The U.S. Supreme Court ruled Tuesday that a key provision of the Voting Rights Act involving many southern states and several localities in northern states like Michigan was unconstitutional. The provision had previously required that these states obtain approval from the U.S. Justice Department to make election changes. The landmark decision has sent civil rights activists expressing outrage over the result, which many including President Barack Obama, has labeled a setback for blacks and their right to vote.
Yet, is that true? The reality is that the facts presented to the court have proven otherwise. It appears that the civil rights community seemed to exist in a perpetual time bubble. They kept decrying the sins of tragic injustices from a half century ago or more, yet offered no substantive proof that those same conditions existed in the present.
Chief Justice John Roberts appeared to agree. He concluded in writing for the majority that it was clear that 40 year old data used by Congress and relied upon by civil rights activists was not reflective of the nation and the progress made to date.
So instead of being cajoled into continuing to recognize the false narratives that liberals have been using as talking points to punish southern states and counties like Shelby County, Alabama, the court’s majority said enough is enough.

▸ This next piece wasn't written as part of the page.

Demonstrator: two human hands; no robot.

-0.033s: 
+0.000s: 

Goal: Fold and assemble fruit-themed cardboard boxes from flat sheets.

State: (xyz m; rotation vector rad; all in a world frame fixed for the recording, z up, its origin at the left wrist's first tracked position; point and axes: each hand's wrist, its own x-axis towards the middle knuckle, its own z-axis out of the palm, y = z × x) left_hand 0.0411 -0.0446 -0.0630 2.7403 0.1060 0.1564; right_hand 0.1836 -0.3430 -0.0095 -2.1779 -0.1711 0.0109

There has been substantial progress toward equality and this law’s unconstitutional provision cannot be a license to punish a state or a locality into perpetuity.
This is the 21st century. The U.S. Supreme Court saw no evidence that the same states which bore the mark of racism in their practices regarding minority voting rights were still engaged in those practices. So should they continue to be marred with the title and legal penalty? Chief Justice Roberts, and Justices Anthony Kennedy, Antonin Scalia, Clarence Thomas and Samuel Alito decided that, absent proof, the law’s now unconstitutional provision has no legal legs to stand upon.
According to the Huffington Post, the President and Director-Counsel of the NAACP Legal Defense and Educational Fund decried the ruling as a step backwards for civil rights.
Really! If this were the case, then where was the supporting evidence that localities in Michigan, Alabama, Mississippi, Texas, South Carolina or in Shelby, Alabama, were still violating the voting rights of blacks?
The only answers that could be offered were declarations of what could happen, instead of proof of actual discrimination. What could happen is not a legitimate reason to continue to saddle voting districts with extremely costly voting compliance actions that are no longer necessary or needed.